Tarih, yalnızca zaferlerin ve savaşların değil, aynı zamanda inançların, hayallerin ve kırılmaların da sahnesidir. 17. yüzyıl Osmanlı coğrafyasında, binlerce insanı peşinden sürükleyen, kendisini Yahudi Mesih’i olarak ilan eden ve nihayetinde İslam’a geçerek Osmanlı saray çevresine kadar ulaşan bir isim vardır: Sabatay Sevi.
Peki, kimdi bu gizemli adam? Neden binlerce kişi ona inandı? Ve nasıl oldu da bir inanç hareketi, kısa sürede siyasi ve toplumsal etkiler doğuran bir dönüşüme evrildi?
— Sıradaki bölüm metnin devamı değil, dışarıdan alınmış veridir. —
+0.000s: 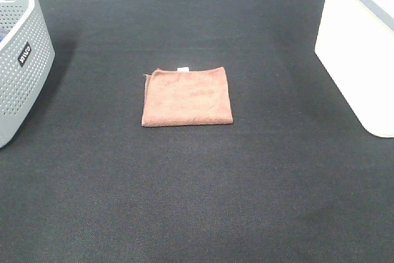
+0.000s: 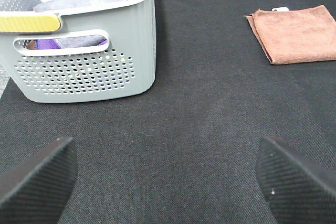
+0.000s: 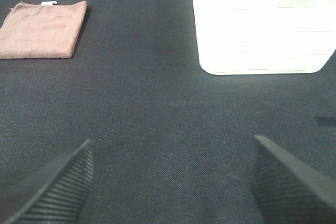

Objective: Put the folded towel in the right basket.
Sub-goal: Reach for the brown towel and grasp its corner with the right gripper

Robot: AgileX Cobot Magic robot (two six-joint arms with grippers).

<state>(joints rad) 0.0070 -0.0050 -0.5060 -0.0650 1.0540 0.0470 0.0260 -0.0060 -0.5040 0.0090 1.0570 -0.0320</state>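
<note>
Wide open and empty, my right gripper [image 3: 173,182] may pinch only one layer of the folded towel [image 3: 42,30], unfolding it.

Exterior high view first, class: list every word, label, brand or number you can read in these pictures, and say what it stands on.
Black label on the grey perforated basket: white letters, too blurred to read.
White tag on the folded towel: too small to read.
The right basket: no text shows.

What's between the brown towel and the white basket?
Only bare black mat lies between the towel and the white basket, in the exterior high view.
</note>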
Onun hayatı, sadece dinî bir liderin hikâyesi değil; aynı zamanda bir toplumun, umudun ve hayal kırıklığının da hikâyesidir.
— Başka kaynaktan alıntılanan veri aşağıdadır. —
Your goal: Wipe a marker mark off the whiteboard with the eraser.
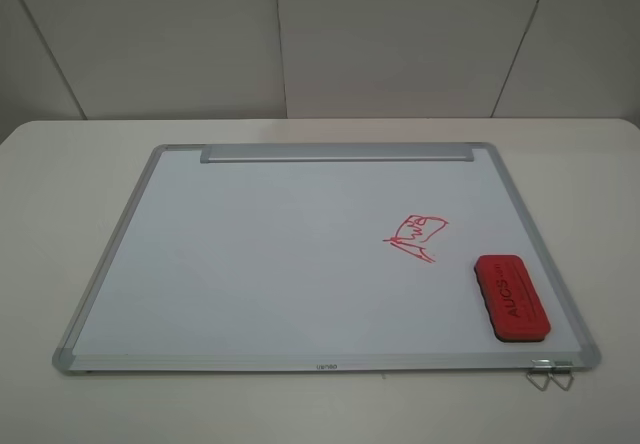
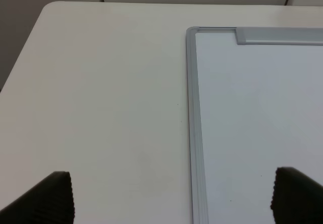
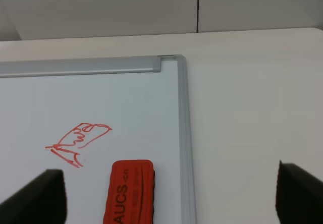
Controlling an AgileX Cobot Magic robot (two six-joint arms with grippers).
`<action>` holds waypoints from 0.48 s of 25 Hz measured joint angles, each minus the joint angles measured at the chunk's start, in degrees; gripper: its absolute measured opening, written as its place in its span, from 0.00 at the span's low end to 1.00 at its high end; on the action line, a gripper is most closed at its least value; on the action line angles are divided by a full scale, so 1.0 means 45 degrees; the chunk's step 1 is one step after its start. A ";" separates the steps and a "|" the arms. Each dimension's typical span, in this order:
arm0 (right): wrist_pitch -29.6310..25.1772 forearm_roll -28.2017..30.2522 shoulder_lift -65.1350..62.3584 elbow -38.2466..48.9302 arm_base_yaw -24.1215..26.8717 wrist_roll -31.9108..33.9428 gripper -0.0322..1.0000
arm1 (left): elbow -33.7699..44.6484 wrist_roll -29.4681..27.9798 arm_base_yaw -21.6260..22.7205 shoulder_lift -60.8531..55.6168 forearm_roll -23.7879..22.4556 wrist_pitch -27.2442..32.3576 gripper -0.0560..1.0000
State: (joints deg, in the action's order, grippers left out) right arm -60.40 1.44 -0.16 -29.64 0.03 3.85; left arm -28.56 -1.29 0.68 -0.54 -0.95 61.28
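Eraser point(image 1: 512, 297) flat on whiteboard point(image 1: 250, 254), long axis near-far.

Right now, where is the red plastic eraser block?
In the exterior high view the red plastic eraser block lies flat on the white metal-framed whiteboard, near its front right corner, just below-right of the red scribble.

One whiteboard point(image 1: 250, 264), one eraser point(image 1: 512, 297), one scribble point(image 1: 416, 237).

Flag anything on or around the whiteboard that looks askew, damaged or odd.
Little stands out. The whiteboard lies flat but slightly skewed on the table. The eraser rests at an angle near a spiky red scribble. A bent wire clip pokes out under the near frame.
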 joint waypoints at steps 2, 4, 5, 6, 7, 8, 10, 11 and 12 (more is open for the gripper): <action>0.0000 0.0000 0.0000 0.0000 0.0000 0.0000 0.75 | 0.0000 0.0000 0.0000 0.0000 0.0000 0.0000 0.79; 0.0000 0.0000 0.0000 0.0000 0.0000 0.0000 0.75 | 0.0000 0.0000 0.0000 0.0000 0.0000 0.0000 0.79; 0.0000 0.0000 0.0000 0.0000 0.0000 0.0000 0.75 | 0.0000 0.0000 0.0000 0.0000 0.0000 0.0000 0.79; 0.0000 0.0000 0.0000 0.0000 0.0000 0.0000 0.75 | 0.0000 0.0000 0.0000 0.0000 0.0000 0.0000 0.79; 0.0000 0.0000 0.0000 0.0000 0.0000 0.0000 0.75 | 0.0000 0.0000 0.0000 0.0000 0.0000 0.0000 0.79; 0.0000 0.0000 0.0000 0.0000 0.0000 0.0000 0.75 | 0.0000 0.0000 0.0000 0.0000 0.0000 0.0000 0.79; 0.0000 0.0000 0.0000 0.0000 0.0000 0.0000 0.75 | 0.0000 0.0000 0.0000 0.0000 0.0000 0.0000 0.79; 0.0000 0.0000 0.0000 0.0000 0.0000 0.0000 0.75 | 0.0000 0.0000 0.0000 0.0000 0.0000 0.0000 0.79; 0.0000 0.0000 0.0000 0.0000 0.0000 0.0000 0.75 | 0.0000 0.0000 0.0000 0.0000 0.0000 0.0000 0.79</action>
Bu makalede, Sabatay Sevi’nin yaşam öyküsünü, düşünsel ve mistik arka planını, Osmanlı toplumu üzerindeki etkilerini ve geride bıraktığı tarihsel mirası ele alacağız. Sevi’nin İzmir’den İstanbul’a, oradan da Edirne’ye ve sürgünle biten hayat yolculuğu; dönemin sosyo-politik dengeleri içinde nasıl şekillendi, kimleri etkiledi ve nasıl bir inanç grubuna dönüştü?
Keyifli ve bilgilendirici bir okuma dilerim.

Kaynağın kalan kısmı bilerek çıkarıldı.